Santa Ana-raised wild frogs are "on their feet."
About 170 fragile southern mountain yellow-legged frogs that teeter on the brink of extinction have been released into the mountains of Southern California.
Most of these amphibians began their lives at the Los Angeles Zoo. They then traveled to the Aquarium of the Pacific and Santa Ana Zoo where they matured. As the frogs became quite independent, they were released into habitats close to their own.
"Release" of the tailless marks a key moment in a comprehensive program to conserve this unique species. Southern yellow-legged mountain frogs are native to the mountainous regions of California. Specifically the San Gabriel, San Bernardino, and San Jacinto Mountains. These medium-sized specimens, ranging from 1.5 to 3.25 inches, display an amazing variety of colors. They often combine brown and yellow hues with dark flecks. Their spots are very reminiscent of lichen or moss, providing these amphibians with excellent camouflage.
The Endangered Frog Conservation Program began in 2007 with the establishment of a breeding colony at the Los Angeles Zoo. It has resulted in the release of nearly 6,000 amphibians into the wild.
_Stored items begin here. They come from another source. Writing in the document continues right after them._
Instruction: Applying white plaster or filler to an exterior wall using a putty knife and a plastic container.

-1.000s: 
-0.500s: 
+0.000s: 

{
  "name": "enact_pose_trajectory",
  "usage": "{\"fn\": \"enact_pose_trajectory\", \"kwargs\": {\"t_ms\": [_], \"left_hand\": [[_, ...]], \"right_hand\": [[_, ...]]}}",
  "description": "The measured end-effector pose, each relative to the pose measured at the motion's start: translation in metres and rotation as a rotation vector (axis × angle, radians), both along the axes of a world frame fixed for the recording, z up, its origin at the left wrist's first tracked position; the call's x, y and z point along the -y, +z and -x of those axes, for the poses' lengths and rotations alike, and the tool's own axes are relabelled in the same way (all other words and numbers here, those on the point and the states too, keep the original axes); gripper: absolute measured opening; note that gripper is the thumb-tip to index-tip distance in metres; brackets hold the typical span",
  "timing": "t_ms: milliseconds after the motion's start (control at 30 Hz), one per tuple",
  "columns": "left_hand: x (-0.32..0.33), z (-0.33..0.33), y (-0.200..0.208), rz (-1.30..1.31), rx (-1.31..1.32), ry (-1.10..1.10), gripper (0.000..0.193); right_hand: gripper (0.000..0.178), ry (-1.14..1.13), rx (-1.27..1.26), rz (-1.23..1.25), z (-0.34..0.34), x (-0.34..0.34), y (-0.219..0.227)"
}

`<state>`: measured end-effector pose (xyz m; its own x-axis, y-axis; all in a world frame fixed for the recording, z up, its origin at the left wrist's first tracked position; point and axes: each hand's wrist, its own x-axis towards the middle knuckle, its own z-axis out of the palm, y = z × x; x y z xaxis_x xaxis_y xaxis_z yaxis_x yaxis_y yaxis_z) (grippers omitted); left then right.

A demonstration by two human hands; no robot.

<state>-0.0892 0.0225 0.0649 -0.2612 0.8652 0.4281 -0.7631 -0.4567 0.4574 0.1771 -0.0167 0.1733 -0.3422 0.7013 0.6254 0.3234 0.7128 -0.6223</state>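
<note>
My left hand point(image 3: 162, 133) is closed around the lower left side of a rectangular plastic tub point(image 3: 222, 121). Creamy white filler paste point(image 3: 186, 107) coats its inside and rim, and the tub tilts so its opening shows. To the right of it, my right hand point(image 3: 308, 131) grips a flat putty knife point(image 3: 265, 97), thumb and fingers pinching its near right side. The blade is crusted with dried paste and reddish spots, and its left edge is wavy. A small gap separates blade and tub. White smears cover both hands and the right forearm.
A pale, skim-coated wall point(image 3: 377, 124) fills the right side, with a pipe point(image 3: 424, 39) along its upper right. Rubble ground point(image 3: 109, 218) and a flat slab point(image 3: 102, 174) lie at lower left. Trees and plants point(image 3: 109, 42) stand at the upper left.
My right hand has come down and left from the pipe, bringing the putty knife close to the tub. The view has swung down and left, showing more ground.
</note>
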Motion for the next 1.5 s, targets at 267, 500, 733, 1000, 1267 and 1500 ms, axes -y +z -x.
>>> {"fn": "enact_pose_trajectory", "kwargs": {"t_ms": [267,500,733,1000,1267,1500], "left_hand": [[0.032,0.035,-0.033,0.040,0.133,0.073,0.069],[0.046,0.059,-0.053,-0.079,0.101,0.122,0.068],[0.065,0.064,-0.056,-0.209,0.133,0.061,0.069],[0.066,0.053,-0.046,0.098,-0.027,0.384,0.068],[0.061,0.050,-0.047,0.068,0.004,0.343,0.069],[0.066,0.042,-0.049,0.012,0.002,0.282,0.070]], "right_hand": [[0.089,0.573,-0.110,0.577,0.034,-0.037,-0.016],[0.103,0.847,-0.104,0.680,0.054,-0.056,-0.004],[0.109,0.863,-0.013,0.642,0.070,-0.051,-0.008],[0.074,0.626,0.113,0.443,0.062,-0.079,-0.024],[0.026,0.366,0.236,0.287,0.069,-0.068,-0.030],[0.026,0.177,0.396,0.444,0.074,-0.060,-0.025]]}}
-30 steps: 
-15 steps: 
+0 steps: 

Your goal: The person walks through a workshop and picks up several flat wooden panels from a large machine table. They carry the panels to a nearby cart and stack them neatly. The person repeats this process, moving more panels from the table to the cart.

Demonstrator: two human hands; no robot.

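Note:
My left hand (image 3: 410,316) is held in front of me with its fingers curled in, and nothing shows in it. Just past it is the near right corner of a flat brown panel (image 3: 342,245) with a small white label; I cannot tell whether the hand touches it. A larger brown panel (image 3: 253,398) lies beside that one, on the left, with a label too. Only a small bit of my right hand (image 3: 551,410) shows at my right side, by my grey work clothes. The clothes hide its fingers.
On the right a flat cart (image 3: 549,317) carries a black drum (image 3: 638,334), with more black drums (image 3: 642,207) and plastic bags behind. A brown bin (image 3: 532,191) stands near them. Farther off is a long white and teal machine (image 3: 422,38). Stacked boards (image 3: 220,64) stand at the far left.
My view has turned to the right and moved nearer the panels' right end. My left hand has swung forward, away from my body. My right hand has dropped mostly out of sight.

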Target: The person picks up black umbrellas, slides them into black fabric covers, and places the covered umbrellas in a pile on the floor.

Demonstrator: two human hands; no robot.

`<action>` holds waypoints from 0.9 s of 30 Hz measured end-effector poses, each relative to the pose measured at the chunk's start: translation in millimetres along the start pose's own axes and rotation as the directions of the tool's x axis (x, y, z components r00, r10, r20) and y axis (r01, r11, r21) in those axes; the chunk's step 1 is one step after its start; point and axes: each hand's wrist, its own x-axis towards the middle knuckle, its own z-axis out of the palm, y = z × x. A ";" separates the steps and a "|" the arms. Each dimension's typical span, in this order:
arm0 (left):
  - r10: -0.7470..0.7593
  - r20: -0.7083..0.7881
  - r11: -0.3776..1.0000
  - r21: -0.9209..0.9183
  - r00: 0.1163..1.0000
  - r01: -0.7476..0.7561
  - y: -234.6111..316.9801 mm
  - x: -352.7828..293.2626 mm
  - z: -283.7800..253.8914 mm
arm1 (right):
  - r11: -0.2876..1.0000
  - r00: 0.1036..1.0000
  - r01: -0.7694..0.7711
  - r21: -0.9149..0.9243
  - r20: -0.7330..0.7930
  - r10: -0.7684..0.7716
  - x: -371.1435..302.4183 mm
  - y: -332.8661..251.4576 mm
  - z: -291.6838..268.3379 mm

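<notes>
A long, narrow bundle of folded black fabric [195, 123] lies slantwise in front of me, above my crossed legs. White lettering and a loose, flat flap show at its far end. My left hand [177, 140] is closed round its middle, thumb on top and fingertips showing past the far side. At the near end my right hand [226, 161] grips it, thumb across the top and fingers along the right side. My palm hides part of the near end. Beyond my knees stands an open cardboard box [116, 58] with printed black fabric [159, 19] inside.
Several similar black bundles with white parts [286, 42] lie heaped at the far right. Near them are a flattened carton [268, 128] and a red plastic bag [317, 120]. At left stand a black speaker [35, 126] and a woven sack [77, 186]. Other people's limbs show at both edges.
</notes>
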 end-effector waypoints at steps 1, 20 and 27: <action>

The goal of the program is to establish at least 20 stable frog populations in the wild with a minimum of 50 frogs each.
"They were once among the most common amphibians in our mountains. And we hope that one day these frogs will once again thrive in their natural habitat," said Amber Suto, education specialist and participant in the Santa Ana Zoo's restoration program.
Also, the "release" of frogs is important because it involves animals from a genetically underrepresented population. Scientists are working tirelessly to protect this fragile species and its habitat. And such their actions potentially increase the yellow-legged creatures' chances of survival.
Southern mountain yellow-legged frogs raised in Santa Ana are an important part of California's natural heritage. Socium.Network team believes that by supporting such initiatives, we can contribute to the conservation of our planet's biodiversity.